1. What is bloat in dogs?
Gastric dilatation-volvulus, more commonly known as “GDV” or “bloat,” is a life-threatening emergency seen in dogs. GDV occurs when the stomach becomes initially bloated (due to gas, food, and/or liquid). Once the stomach becomes distended and bloated, it is more likely for it to rotate out of normal position; after rotating (typically 90-360°) the stomach can twist off to become a gastric dilatation-volvulus (GDV).
When the stomach rotates, it is anchored down at the esophagus and intestines. A GDV prevents any stomach contents from moving out of the stomach and into the intestines, and is fatal without immediate treatment.
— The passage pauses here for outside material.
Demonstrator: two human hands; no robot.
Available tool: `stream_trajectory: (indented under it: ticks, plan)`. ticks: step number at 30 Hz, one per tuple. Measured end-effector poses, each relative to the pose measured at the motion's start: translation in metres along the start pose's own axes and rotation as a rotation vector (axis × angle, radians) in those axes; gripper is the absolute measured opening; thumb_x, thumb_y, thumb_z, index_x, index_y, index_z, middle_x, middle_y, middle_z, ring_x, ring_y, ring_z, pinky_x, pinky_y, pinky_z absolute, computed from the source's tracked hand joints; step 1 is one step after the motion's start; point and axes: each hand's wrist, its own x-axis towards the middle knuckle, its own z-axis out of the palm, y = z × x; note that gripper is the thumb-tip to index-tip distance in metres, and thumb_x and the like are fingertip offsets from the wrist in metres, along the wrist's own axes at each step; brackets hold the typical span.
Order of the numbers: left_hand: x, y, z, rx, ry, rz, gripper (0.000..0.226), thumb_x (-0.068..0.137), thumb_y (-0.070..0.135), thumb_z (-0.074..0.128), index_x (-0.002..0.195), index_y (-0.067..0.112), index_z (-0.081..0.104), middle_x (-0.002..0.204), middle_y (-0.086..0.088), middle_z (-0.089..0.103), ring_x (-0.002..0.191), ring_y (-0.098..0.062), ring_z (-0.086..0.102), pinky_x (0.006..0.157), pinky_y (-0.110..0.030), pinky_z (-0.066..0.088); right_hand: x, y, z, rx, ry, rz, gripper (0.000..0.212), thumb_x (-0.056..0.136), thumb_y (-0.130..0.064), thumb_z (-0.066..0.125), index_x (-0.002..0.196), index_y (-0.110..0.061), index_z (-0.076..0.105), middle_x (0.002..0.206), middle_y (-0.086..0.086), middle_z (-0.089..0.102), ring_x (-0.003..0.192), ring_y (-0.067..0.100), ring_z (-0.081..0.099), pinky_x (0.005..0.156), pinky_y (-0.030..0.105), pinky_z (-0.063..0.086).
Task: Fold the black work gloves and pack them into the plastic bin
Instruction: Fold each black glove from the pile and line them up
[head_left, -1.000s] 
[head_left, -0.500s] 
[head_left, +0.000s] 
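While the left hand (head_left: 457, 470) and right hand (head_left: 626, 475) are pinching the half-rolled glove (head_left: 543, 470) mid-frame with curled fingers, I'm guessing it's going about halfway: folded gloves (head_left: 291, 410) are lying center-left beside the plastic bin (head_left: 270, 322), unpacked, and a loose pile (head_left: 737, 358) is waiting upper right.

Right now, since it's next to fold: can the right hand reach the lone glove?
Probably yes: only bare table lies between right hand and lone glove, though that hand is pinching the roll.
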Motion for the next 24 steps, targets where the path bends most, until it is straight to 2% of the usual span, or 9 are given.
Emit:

That’s because the dilatation of the stomach compresses major blood vessels in the abdomen (e.g., the caudal vena cava) and results in severe signs of shock.
2. What symptoms of shock will my dog show if he has bloat?
Clinically, signs of shock include the following:
- An elevated heart rate
- Pale gums
- Low blood pressure
- Increased respiratory rate
3. What if my dog has bloat but doesn’t have surgery?
GDV is a surgical emergency and dogs must be treated with surgery to survive. Untreated, GDV can result in the following:
- Severe pain
- Decreased blood flow to the stomach and intestinal tract
- Necrosis of the tissue
- Ruptured stomach
- Sepsis (i.e., when bacteria enters the blood stream)
- Complications including aspiration pneumonia, abnormal clotting due to DIC, etc.
- Abnormal heart arrhythmias
- A distended spleen
- Abnormal blood loss into the abdomen (e.g., hemoabdomen)
- Acute death
4. What breeds of dogs are predisposed to bloat?
Unfortunately, certain breeds are at greater risk for GDV including giant breed dogs with deep chests. Pet owners of the following breeds should be especially aware of the risk of GDV in their pet, and monitor them carefully:
- Standard Poodles
- Great Danes
- Irish Wolfhounds
- German Shepherd
- Other breeds with similar body shapes or sizes
5. But I have a small dog, so am I safe from worrying about bloat?
Occasionally, smaller breeds have been reported to also develop bloat:
6. What clinical signs of bloat should I monitor my dog for?
Clinical signs of GDV (bloat) include the following and warrant an immediate visit to your veterinarian or emergency veterinarian. If your dog is showing these signs in the middle of the night, you need to get out of bed and get to an emergency veterinarian; waiting until morning to treat can be fatal for your dog.
- Difficulty swallowing
- Hypersalivating/drooling (this is due to the stomach being twisted and the inability to swallow the saliva)
- A large, distended stomach or sprung ribs
- Retching constantly or attempting to vomit – with nothing coming out
- Constant panting
- Not eating
- Anxiety (e.g., pacing, crying, whining, not being able to sleep)
- Signs of shock (see above)
- Severe pain
- Weakness or inability to move
- Sudden death
7. How do you treat bloat in dogs?
Treatment for GDV includes immediate stabilization by your veterinarian, including aggressive intravenous (IV) fluids, pain medication, electrocardiogram and blood pressure monitoring, anti-vomiting medication, and removal of the air/food from the stomach. Once the patient has been stabilized, immediate surgery is required to correctly position the stomach, untwist it, staple the stomach down (to prevent it from re-occurring and re-twisting), and make sure none of the other organs or tissues (e.g., spleen, esophagus, intestines, etc.) are injured.
8. How much will bloat treatment cost?
In general, treatment for GDV, including surgery, anesthesia, supportive care, and post-operative management typically runs from $2500-5,000, uncomplicated. Unfortunately GDV does require surgical treatment so the other option to consider is humane euthanasia if surgery isn’t an option.
9. Can my dog die from bloat if I don’t treat it?
Unfortunately, GDV is often still a cause for “sudden death.” This is a terribly painful way to die, and is often due to the lack of observance of clinical signs in your dog. Make sure you know what signs to look for, and when in doubt, always take your dog to a veterinarian if you are concerned.
10. What’s the prognosis for bloat if I do take my dog to surgery?
The prognosis to recover from GDV is actually excellent with supportive care and surgery (over 90% survival). Keep in mind that the longer you wait and neglect the signs, the poorer the prognosis.
If you have any questions or concerns, you should always visit or call your veterinarian -- they are your best resource to ensure the health and well-being of your pets.